One of the benefits of this therapy is that side effects associated with cancers like nausea and fatigue could almost be eliminated, according to the team of scientists at Newcastle University.

This experiment is based on a family of cancer drugs by the name PARP inhibitors, which affect the way tumor cells repair themselves. Usually, these inhibitors or rogue genes target hereditary breast, pancreatic as well ovarian cancers, according to the scientists.

This therapy, while targeting cancer cells, leaves other cells unharmed, implying that side effects are substantially less. The current forms of treatment — chemotherapy or radiotherapy —take a toll on healthy cells, causing a good deal of side effects.

According to the scientists, the drugs exploit the ‘Achilles’ heel’ of hereditary types of breast cancer owing to a flaw in a gene called BRCA1, which limits the cells ability to repair damage of DNA.

Healthy cells are able to patch up damage in two ways, which permits them to breed, grow and spread. However, cells in BRCA tumors have only one way of doing it.

PARP inhibitors clog this pathway, preventing tumor cells from multiplying and finally leads to death of the cells.

A few types breast, ovarian and prostate tumors have flawed BRCA genes but are a small proportion of all cancers.

The research would allow the drugs to be used on tumors which do not have this genetic flaw, by ‘recreating’ the defect, claim the scientists.

An experiment performed on mice with lung tumors, saw that blocking a molecule by the name Cdk1 stopped DNA repair. When rats were administered a PARP inhibitor, it shrunk their cancer.

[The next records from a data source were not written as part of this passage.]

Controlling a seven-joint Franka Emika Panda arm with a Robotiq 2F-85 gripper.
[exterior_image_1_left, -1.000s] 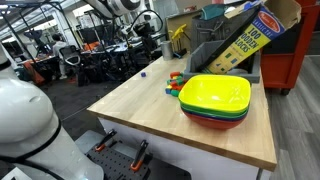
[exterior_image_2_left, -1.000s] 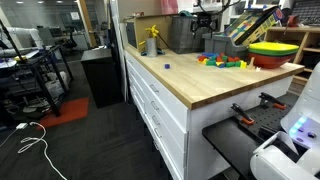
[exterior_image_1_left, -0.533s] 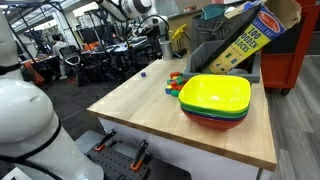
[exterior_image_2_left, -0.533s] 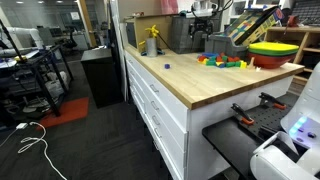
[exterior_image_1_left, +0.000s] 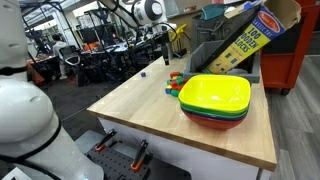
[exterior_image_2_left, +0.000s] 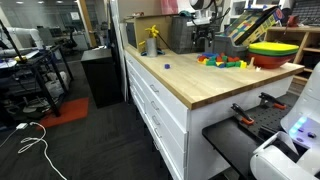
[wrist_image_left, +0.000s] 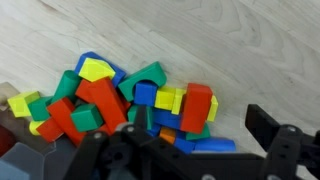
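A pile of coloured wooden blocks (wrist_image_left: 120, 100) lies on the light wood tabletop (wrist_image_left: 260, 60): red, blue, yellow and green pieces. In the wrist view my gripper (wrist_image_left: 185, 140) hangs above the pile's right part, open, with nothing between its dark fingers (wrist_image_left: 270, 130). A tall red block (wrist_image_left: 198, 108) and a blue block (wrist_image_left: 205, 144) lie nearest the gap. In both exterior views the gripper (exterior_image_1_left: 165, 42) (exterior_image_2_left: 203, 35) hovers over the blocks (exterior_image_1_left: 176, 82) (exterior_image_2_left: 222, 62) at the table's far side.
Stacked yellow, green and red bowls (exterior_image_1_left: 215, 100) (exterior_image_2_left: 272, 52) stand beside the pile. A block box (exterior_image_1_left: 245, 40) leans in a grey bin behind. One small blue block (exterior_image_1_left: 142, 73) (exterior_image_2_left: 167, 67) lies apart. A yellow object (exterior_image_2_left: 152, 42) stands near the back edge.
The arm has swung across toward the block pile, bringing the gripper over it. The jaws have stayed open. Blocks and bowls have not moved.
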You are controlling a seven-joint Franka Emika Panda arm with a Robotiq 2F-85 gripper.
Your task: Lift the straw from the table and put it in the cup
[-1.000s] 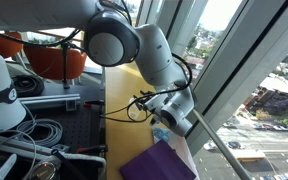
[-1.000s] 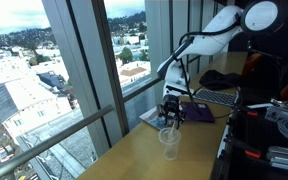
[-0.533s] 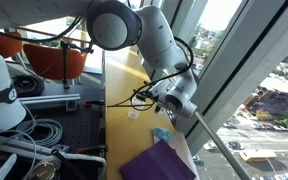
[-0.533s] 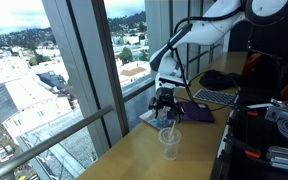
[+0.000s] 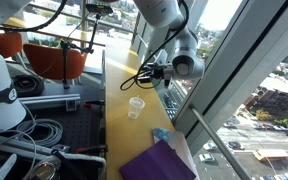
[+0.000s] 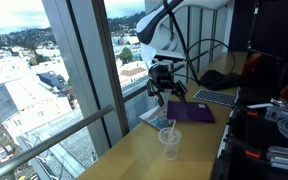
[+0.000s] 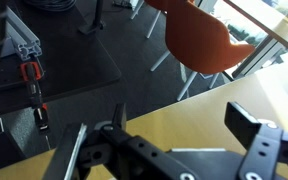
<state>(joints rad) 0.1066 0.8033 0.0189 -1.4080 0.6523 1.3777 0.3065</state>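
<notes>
The cup [image 6: 169, 142] is clear, glossy plastic; the table [image 6: 134, 162] is smooth, matt wood.

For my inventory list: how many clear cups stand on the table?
1. The cup stands on the yellow table, shown in both exterior views. Another could be hidden behind the arm.

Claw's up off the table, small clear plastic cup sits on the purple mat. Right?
No: the small clear plastic cup stands on the bare tan tabletop, apart from the flat purple mat, as both exterior views show. The claw is up off the table.
</notes>
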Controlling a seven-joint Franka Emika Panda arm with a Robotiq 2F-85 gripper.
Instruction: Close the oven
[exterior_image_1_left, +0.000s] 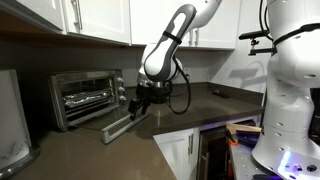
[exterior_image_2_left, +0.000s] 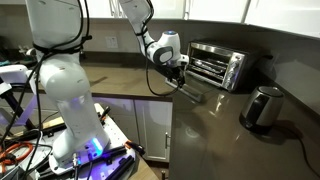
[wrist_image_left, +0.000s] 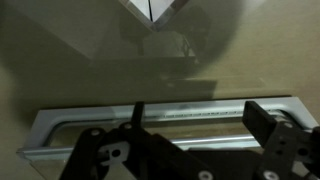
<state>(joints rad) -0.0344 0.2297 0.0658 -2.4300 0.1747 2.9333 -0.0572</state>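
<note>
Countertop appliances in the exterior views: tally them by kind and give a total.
Small boxy silver toaster oven, door hanging open: 1
Small dark steel kettle: 1
Rounded pale appliance at the frame edge: 1
Total: 3

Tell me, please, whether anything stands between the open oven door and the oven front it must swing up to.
Nothing visible does. The door lies folded down before the oven, with only the gripper over its outer edge; the kettle stands off to one side, clear of the swing.
</note>
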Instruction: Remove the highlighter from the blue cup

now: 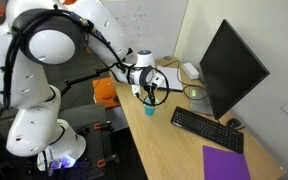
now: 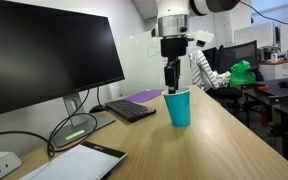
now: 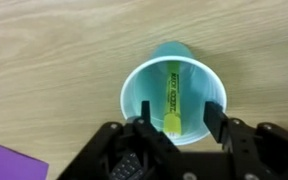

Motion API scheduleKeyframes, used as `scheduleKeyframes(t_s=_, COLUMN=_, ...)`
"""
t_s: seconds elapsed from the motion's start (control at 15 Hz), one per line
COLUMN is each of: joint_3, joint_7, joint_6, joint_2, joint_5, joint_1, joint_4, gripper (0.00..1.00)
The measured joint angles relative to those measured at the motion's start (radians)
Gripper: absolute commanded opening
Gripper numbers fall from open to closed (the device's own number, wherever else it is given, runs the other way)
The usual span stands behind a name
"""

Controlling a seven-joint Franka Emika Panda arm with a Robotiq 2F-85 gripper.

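Wood-grain surface [image 1: 169, 145] in an office carries a monitor [image 1: 234, 70], a black keyboard [image 1: 206, 129] and a purple sheet [image 1: 227, 162]. We find the blue cup [image 2: 179, 107] standing upright on the surface, apart from the keyboard. We note the highlighter [image 3: 173, 95], yellow-green, lying inside the cup and leaning along its inner wall. Dark print runs along its barrel; it is too small for us to read. The arm [image 1: 44, 45] holds the jaws directly over the cup, with their tips at about rim level in both exterior views. In the wrist view the jaws stand released, one to each side of the highlighter's near end, and we see no contact with it.
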Motion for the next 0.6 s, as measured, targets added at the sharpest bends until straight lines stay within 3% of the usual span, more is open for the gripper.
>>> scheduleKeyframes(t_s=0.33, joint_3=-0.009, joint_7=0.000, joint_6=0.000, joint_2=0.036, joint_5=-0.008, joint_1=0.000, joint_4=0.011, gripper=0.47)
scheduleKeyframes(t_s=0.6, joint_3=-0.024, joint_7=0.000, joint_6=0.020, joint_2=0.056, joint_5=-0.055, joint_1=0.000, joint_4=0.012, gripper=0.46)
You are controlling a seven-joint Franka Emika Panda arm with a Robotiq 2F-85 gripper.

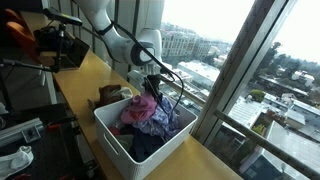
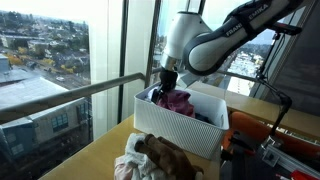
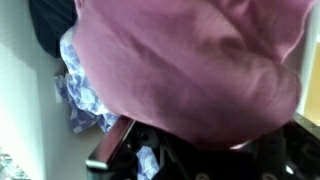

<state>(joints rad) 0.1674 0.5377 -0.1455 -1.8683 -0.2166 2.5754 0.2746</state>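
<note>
My gripper (image 1: 151, 84) hangs over the window-side end of a white laundry basket (image 1: 112, 134) full of clothes. It is shut on a pink cloth (image 1: 140, 108), which bunches up just under the fingers above the other garments; the gripper (image 2: 170, 82) and the pink cloth (image 2: 178, 100) show in both exterior views. In the wrist view the pink cloth (image 3: 190, 65) fills most of the picture and hides the fingertips. Below it lie a blue-and-white patterned cloth (image 3: 82, 95) and a dark garment (image 3: 50, 25).
The basket (image 2: 180, 128) stands on a wooden counter (image 1: 85, 75) along a tall window (image 1: 225, 60). A loose heap of brown and white clothes (image 2: 152, 157) lies on the counter beside the basket. Camera gear on stands (image 1: 55, 45) is further along.
</note>
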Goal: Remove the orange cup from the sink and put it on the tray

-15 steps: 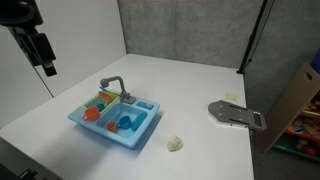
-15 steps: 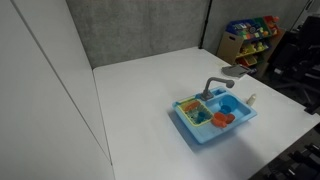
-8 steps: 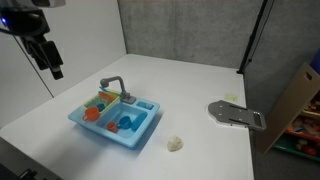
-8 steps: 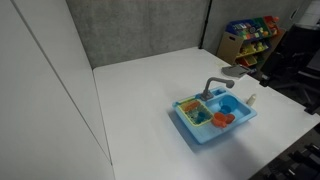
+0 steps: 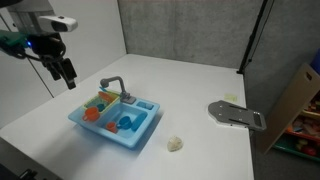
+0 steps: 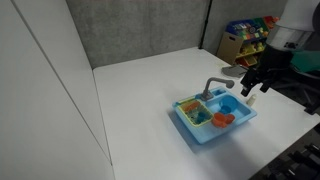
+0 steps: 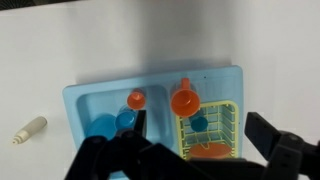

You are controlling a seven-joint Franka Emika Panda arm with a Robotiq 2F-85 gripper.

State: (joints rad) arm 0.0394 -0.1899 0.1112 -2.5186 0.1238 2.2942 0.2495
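Orange cup (image 7: 183,100) sits in sink (image 7: 100,84), at 11 o'clock of the yellow rack (image 7: 228,122) basin. Small red piece (image 7: 136,99) lies at its 9 o'clock. Gripper (image 5: 67,74) hangs at sink's 10 o'clock above counter (image 5: 200,90), empty. Jaws look wide, but wrist view is blurry.

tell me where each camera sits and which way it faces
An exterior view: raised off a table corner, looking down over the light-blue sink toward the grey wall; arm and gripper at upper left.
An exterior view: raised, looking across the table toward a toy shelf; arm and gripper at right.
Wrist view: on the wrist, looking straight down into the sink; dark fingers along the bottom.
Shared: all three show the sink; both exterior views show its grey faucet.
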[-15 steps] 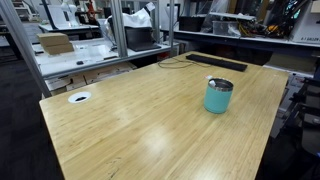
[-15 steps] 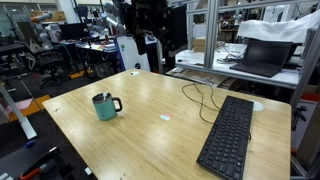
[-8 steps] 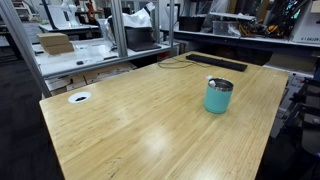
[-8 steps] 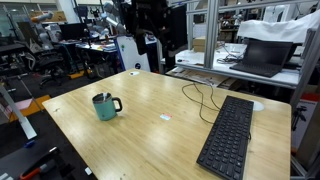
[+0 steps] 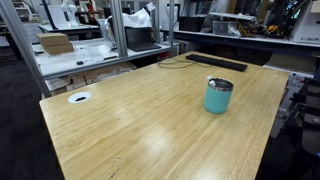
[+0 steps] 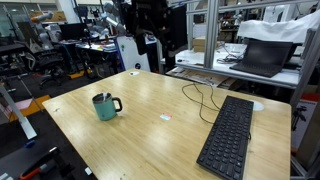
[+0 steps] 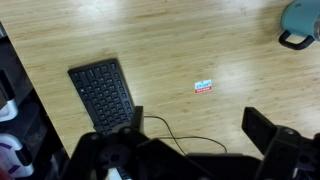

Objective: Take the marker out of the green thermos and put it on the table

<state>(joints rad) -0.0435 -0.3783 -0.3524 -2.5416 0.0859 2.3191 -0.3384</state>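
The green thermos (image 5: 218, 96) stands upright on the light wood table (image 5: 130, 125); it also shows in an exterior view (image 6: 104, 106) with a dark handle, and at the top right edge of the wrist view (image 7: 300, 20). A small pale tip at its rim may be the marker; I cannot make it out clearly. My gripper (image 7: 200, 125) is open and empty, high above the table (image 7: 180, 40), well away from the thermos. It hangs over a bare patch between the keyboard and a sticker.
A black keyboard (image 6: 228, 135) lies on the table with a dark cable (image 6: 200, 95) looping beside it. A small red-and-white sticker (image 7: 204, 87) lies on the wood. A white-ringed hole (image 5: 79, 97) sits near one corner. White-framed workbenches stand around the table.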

A scientist involved in the experiment said, “Blocking Cdk1 compromises DNA repair in cancer cells, prompting them to be sensitive to PARP inhibitors. We also proved that this therapy targeted only cancer cells.”

The scientist, who was upbeat on the invention, said, “We now need to develop a drug that is capable of blocking Cdk1. This will let more patients benefit from the treatment with PARP inhibitors.” 

“When ready, this therapy could be widely applicable. The fact that the defect that makes cells vulnerable to PARP inhibitors can be recreated in lung cancer is good news. But still, it is too early to tell exactly whether it is a breakthrough,” he added.

One question that arises is how soon will it be available as tests on humans are yet to be done? We’ll be lucky if human trials are completed, say, in a couple of years.

Also, it is very early to say how effective the ‘wonder drug’ will be on treating cancers on humans as the tests have been conducted on rodents and the results on rats and human beings could be substantially different.